* **WHAT THE TASK ASKS**
A verbatim transcription of the listing below is required, without its pictures.

* **DATASET CONTENT**
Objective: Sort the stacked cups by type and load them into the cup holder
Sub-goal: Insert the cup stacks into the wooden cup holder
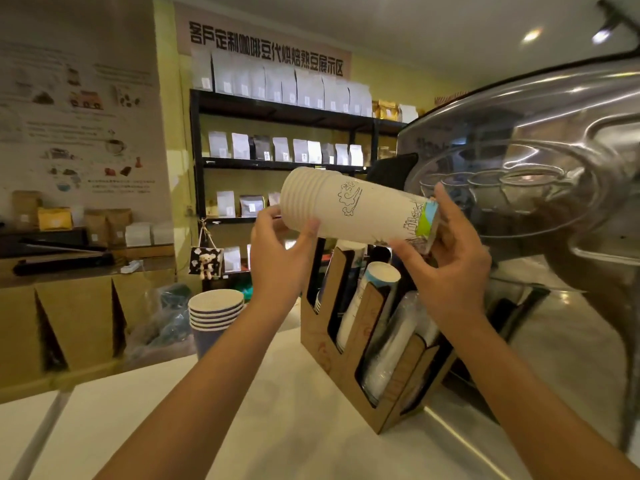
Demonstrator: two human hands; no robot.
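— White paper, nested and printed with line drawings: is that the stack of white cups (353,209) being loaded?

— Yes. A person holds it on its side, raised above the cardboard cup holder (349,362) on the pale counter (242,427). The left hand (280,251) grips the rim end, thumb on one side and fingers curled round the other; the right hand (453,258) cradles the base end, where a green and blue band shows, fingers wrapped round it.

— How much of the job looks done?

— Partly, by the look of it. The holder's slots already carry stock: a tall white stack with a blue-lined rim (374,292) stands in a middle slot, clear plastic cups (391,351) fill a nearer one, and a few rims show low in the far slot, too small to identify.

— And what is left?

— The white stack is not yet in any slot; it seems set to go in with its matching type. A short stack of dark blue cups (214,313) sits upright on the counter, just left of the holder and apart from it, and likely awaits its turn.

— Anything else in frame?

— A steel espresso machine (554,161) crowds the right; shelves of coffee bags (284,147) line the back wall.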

* **SOLUTION TO THIS PROBLEM**
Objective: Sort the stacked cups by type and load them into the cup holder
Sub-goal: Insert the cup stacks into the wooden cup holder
Demonstrator: two human hands; no robot.
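— White paper, nested and printed with line drawings: is that the stack of white cups (353,209) being loaded?

— Yes. A person holds it on its side, raised above the cardboard cup holder (349,362) on the pale counter (242,427). The left hand (280,251) grips the rim end, thumb on one side and fingers curled round the other; the right hand (453,258) cradles the base end, where a green and blue band shows, fingers wrapped round it.

— How much of the job looks done?

— Partly, by the look of it. The holder's slots already carry stock: a tall white stack with a blue-lined rim (374,292) stands in a middle slot, clear plastic cups (391,351) fill a nearer one, and a few rims show low in the far slot, too small to identify.

— And what is left?

— The white stack is not yet in any slot; it seems set to go in with its matching type. A short stack of dark blue cups (214,313) sits upright on the counter, just left of the holder and apart from it, and likely awaits its turn.

— Anything else in frame?

— A steel espresso machine (554,161) crowds the right; shelves of coffee bags (284,147) line the back wall.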

This answer requires no additional content.